Return a copy of every line in the records that includes the word "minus".

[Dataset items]
..........

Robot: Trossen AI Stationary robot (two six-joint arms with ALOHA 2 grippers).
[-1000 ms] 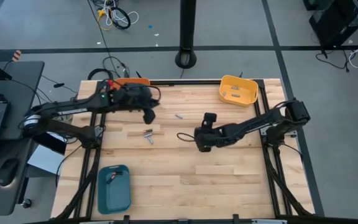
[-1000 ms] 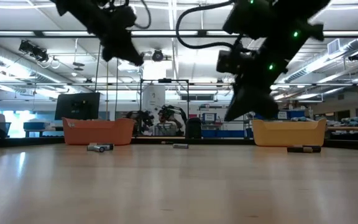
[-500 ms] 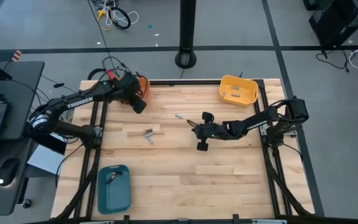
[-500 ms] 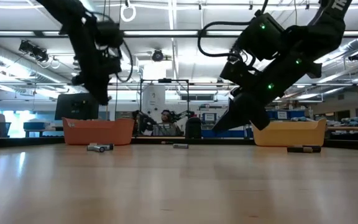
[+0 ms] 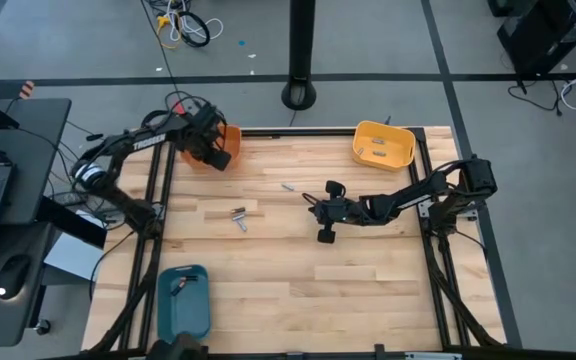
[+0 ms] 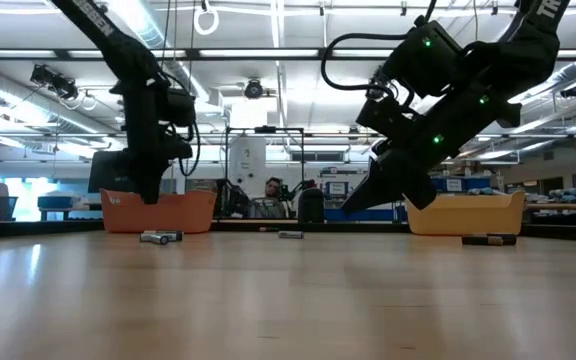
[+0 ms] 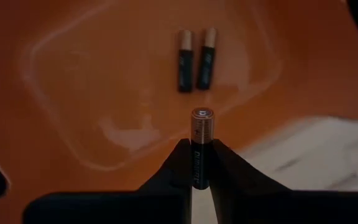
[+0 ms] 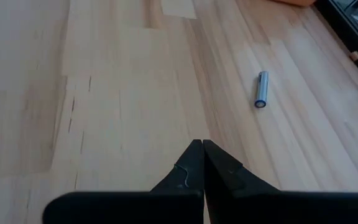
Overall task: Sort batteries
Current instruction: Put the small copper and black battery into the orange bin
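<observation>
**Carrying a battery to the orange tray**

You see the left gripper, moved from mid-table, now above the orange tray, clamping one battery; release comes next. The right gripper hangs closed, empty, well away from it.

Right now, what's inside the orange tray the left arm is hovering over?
In the orange tray, two small batteries lie side by side on its floor. The left gripper holds a third battery above the tray. The tray's nearer part is hidden behind the fingers.
</observation>
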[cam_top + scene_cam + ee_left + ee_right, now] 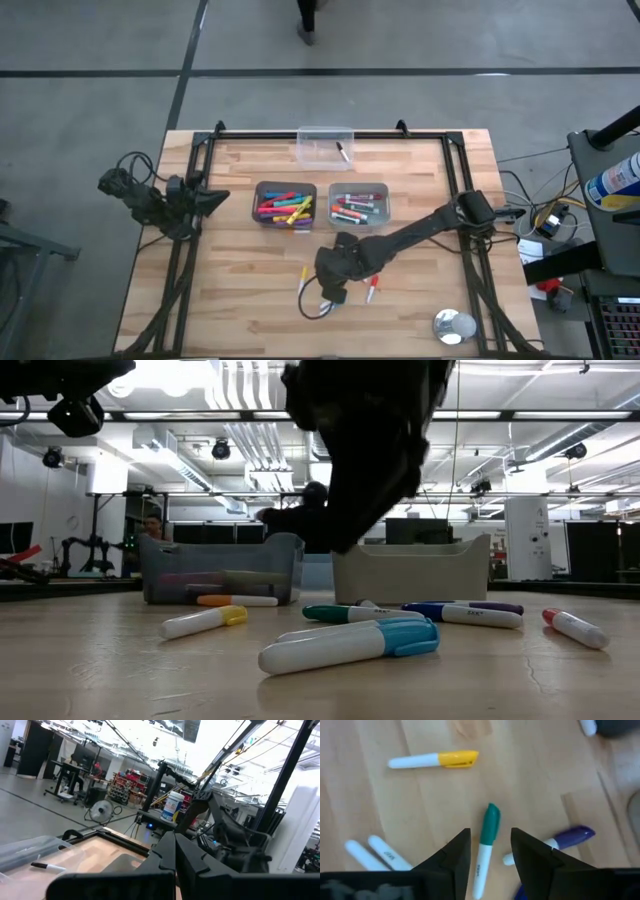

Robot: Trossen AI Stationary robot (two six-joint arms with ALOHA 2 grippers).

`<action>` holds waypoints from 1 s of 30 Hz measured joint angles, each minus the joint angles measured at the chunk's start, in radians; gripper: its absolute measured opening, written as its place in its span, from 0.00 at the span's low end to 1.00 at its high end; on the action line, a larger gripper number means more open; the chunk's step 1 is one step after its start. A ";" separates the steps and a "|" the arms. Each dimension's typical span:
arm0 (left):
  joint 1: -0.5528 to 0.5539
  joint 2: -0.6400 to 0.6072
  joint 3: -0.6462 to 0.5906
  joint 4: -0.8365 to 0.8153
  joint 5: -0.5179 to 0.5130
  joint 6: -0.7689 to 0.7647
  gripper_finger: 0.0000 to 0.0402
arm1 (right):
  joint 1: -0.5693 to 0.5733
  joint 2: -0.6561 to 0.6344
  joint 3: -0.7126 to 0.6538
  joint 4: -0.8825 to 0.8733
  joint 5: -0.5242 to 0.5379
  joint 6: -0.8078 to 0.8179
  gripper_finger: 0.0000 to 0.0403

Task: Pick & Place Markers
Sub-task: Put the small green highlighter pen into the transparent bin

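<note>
Several markers lie loose on the wooden table near its front middle: a yellow-capped one (435, 759), a green-capped one (487, 845), a purple-capped one (570, 837) and a red-capped one (372, 288). My right gripper (490, 834) is open and points steeply down over them (328, 295). Its fingers stand on either side of the green-capped marker without touching it. Two grey bins (285, 203) (358, 203) hold more markers. My left gripper (215, 198) waits shut at the table's left side.
A clear bin (325, 145) at the far edge holds one black marker (343, 150). A silver tape roll (453, 325) sits at the near right corner. A black frame (460, 170) runs around the table. Bare wood lies to the near left.
</note>
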 joint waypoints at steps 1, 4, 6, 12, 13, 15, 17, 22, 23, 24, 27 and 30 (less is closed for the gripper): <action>0.000 0.000 0.000 0.000 0.000 0.000 0.00 | -0.001 0.000 -0.016 0.018 0.001 0.006 0.33; 0.000 0.000 0.000 0.000 0.000 0.000 0.00 | 0.001 0.000 -0.056 0.107 0.000 0.006 0.31; 0.000 0.000 0.000 0.000 0.000 0.000 0.00 | 0.001 0.000 -0.085 0.163 0.000 0.002 0.31; 0.000 0.000 0.000 0.000 0.000 0.000 0.00 | 0.000 0.000 -0.139 0.198 0.000 0.007 0.28; 0.000 0.000 0.000 0.000 0.000 0.000 0.00 | 0.000 0.000 -0.148 0.200 -0.001 0.007 0.28; 0.000 0.000 0.000 0.000 0.000 0.000 0.00 | 0.003 0.000 -0.166 0.206 -0.009 0.007 0.27; 0.000 0.000 0.000 0.000 0.000 0.000 0.00 | 0.005 0.000 -0.179 0.208 -0.024 0.010 0.26; 0.000 0.000 0.000 -0.001 0.000 0.000 0.00 | 0.003 0.000 -0.220 0.241 -0.026 0.010 0.24; 0.000 0.000 0.000 0.000 0.000 0.000 0.00 | 0.001 -0.001 -0.227 0.250 -0.027 0.010 0.24; 0.000 0.000 0.000 0.000 0.000 -0.001 0.00 | 0.000 -0.002 -0.233 0.258 -0.027 0.010 0.24; -0.001 -0.001 0.001 -0.004 0.001 -0.063 0.00 | -0.005 0.007 -0.243 0.273 -0.024 0.010 0.22; -0.001 -0.002 0.005 -0.058 0.031 -0.101 0.00 | -0.012 0.022 -0.242 0.281 -0.027 0.010 0.18</action>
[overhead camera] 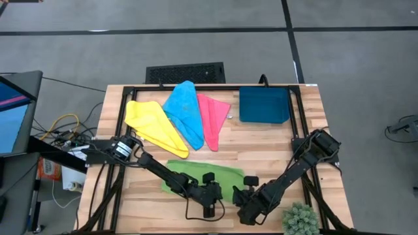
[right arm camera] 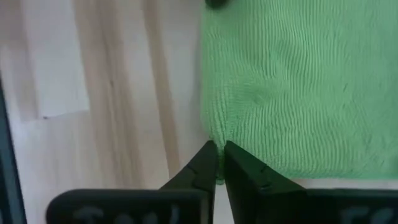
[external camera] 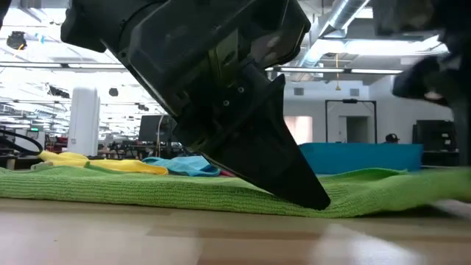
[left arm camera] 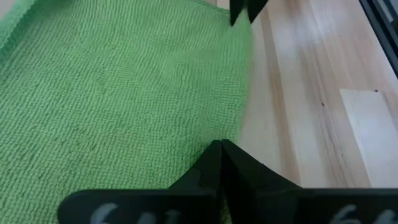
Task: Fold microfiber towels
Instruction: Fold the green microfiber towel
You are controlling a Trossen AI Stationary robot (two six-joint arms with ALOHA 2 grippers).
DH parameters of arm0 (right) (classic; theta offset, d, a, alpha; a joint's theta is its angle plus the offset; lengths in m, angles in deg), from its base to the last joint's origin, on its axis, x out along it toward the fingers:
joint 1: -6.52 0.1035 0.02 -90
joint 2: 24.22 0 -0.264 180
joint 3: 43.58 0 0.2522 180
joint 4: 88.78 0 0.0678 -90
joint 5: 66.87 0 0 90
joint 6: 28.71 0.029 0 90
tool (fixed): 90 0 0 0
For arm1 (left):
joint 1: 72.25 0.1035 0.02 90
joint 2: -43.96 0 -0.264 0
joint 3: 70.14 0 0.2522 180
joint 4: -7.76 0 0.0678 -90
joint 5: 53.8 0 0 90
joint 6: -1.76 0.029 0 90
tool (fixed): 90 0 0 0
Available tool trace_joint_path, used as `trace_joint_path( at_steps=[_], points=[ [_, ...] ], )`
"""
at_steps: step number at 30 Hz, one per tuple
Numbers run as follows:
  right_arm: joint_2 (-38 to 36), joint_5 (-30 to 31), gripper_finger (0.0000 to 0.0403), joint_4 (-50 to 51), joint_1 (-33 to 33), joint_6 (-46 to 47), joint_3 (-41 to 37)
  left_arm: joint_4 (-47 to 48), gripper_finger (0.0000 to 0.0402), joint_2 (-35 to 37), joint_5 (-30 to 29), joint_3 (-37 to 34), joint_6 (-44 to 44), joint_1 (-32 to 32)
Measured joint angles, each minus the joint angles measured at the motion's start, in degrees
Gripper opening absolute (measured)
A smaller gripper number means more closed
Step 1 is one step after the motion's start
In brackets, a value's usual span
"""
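Green towel [overhead camera: 196, 175]: spread flat on the wooden table [overhead camera: 261, 140], its near edge at both sets of fingertips.
Left gripper [left arm camera: 221, 149]: fingers pressed together, pinching the towel's edge near one corner.
Right gripper [right arm camera: 219, 152]: fingers nearly together, nipping the towel's hem at its other near corner.
Surface: ribbed green microfiber, slightly puckered by the right fingertips.
Other towels: yellow towel [overhead camera: 153, 126], blue towel [overhead camera: 185, 111], pink towel [overhead camera: 212, 117], fanned well beyond the fingers.
Open room: bare wood outside each corner; dark blue tray [overhead camera: 264, 105] far side.
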Motion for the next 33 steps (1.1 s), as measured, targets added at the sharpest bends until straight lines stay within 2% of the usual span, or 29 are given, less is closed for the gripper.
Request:
trace_joint_path(
  at_steps=[8,13,19,23,26,33],
  points=[
    [0.0,2.8,0.0014,0.5,-2.8,-8.5,4.5,1.4,0.0,0.9,1.6,-0.1,-0.7,0.0],
    [0.0,2.9,0.0019,-0.1,-4.8,-11.8,4.8,4.0,0.0,4.3,3.4,-0.2,-1.0,0.0],
    [0.0,2.8,0.0027,-0.7,-6.4,-16.2,4.8,15.5,0.0,11.6,3.1,-0.2,-1.1,-0.1],
    [0.0,2.7,0.0022,-3.1,-7.0,-19.3,4.8,25.0,0.0,16.2,-0.8,-0.9,-3.2,-1.6],
    [0.0,2.6,0.0021,-5.8,-7.6,-21.3,4.8,28.3,0.0,16.7,-4.7,-3.5,-6.1,-4.0],
    [0.0,2.5,0.0025,-13.0,-8.6,-26.1,4.8,21.9,0.0,16.8,-6.4,-12.1,-17.0,-6.7]
  ],
)
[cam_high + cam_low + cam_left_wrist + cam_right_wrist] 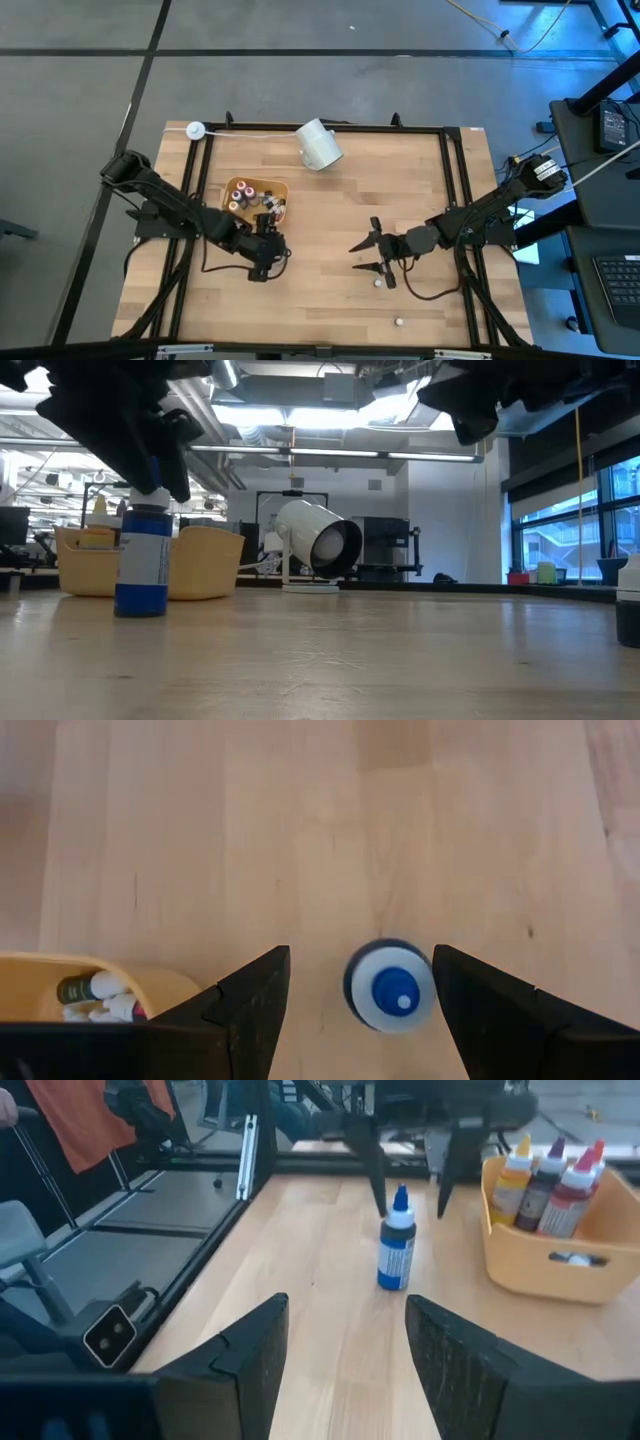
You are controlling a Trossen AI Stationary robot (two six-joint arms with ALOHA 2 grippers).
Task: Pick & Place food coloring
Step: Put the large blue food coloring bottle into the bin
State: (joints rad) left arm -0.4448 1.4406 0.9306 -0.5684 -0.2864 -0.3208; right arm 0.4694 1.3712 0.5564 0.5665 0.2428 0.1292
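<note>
Your left gripper [360,995] sits right over the blue-capped bottle [391,999], just beside the yellow tray [240,185] on the side nearer the table's front edge; looking down past the wrist, the blue cap shows between the two dark fingers [250,995] with bare wood either side, so the jaws stand wide and grip nothing; the low view agrees, with the bottle standing upright on the table on its own base and the gripper's dark bulk hanging over its cap. My read: you're either lined up for a grasp or you've just set it down, and these views alone won't say which; either way the bottle straddled dead centre is why the fingers are spread that far.

The tray holds the rest of the food coloring [548,1175], a huddle of dropper bottles standing upright with orange, dark and red caps; two more tiny bottles [377,283] lie loose on the wood near your right arm.

Your right gripper [378,252] waits toward the middle of the table, well apart from the tray, fingers parted and empty, aimed back across at the blue bottle; the white cup [320,145] lies tipped on its side near the far edge, out of play.
</note>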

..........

SOLUTION TO THIS PROBLEM:
`<action>` holds waypoints from 1 s of 30 Hz measured joint angles, each minus the joint angles measured at the chunk's start, in radians; gripper: its absolute measured opening, written as its place in its span, from 0.00 at the span's low end to 1.00 at its high end; on the action line, a larger gripper number means more open; the chunk's step 1 is one step after its start. A ";" separates the steps and a "|" the arms. Each dimension's typical span:
Measured joint angles, each minus the joint angles measured at the motion's start, in degrees

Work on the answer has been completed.